A design to consider http://www.youtube.com/watch?v=6sI6ZO6UrQc


----------



## Telco (Jun 28, 2008)

Holy cow those are some tiny compressors! I thought they were running three fridge sized Danfoss compressors at first, then the guy puts his hand in the shot and his hand is large enough to cover all three of them!


----------



## PTCruisin (Nov 19, 2009)

Here's a link to the AC featured in the video http://www.amt-aero.com/flycool.html 

7,000 Btu/hr and 400 CFM @ less than 45 Amps. I assume it's a 24 VDC system (approx 1kW input power).


----------



## iti_uk (Oct 24, 2011)

Wild said:


> A design to consider http://www.youtube.com/watch?v=6sI6ZO6UrQc


Very promising! Video states 22-35lbs (10-16kg).

Nice find!


----------



## Wild (Aug 19, 2011)

Thanks PT for the link. This system looks like it has great potential for EV's along with flexible mounting location including trunks. Now let's find out the price for this system.


----------



## PTCruisin (Nov 19, 2009)

Wild said:


> Thanks PT for the link. This system looks like it has great potential for EV's along with flexible mounting location including trunks. Now let's find out the price for this system.

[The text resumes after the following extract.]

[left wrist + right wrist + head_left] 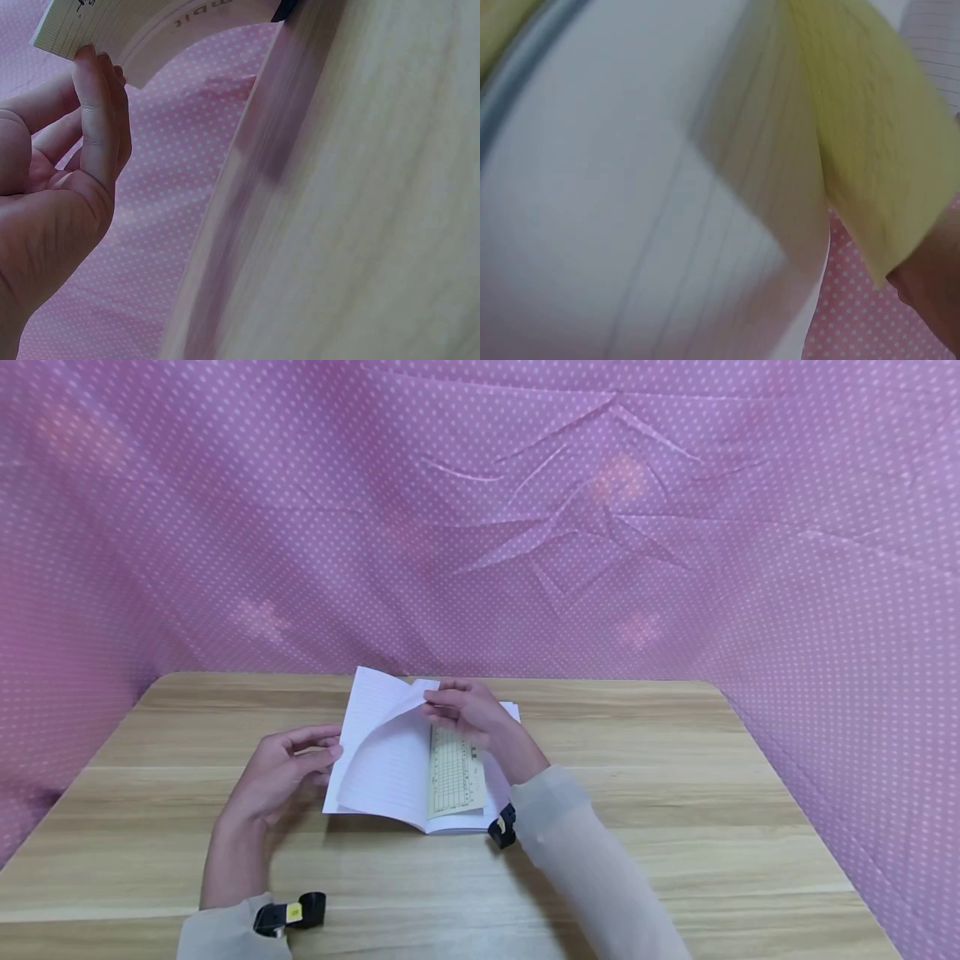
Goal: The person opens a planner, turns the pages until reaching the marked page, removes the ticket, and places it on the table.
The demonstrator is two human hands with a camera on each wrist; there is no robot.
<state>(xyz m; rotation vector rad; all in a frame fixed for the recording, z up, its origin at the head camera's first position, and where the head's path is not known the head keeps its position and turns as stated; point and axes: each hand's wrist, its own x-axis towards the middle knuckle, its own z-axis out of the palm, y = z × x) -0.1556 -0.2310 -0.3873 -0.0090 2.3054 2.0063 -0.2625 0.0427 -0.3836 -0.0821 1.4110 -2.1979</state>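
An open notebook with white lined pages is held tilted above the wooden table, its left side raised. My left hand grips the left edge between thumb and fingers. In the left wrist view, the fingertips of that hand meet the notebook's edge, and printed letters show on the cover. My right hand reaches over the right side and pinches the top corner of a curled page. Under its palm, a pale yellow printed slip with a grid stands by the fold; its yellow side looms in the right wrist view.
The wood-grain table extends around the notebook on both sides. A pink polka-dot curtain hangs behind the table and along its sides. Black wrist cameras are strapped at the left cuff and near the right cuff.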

Yeah, I'm afraid to ask about the price. Knowing that it's designed for aircraft I suspect it could go for as much as $1 per Btu!


----------



## Wild (Aug 19, 2011)

PTCruisin said:


> Yeah, I'm afraid to ask about the price. Knowing that it's designed for aircraft I suspect it could go for as much as $1 per Btu!


Talking to the company and will get more info later, aircraft versions would be more however an auto application may be aprox $3000


----------



## Roy Von Rogers (Mar 21, 2009)

Here we go again, talking about a/c in an ev..lol, seems this has been discussed in other posts.

The best, easiest and cheapest, is to use the masterflux compresser system, unless you can take the existing compressor and install it on the shaft of the motor and idle it.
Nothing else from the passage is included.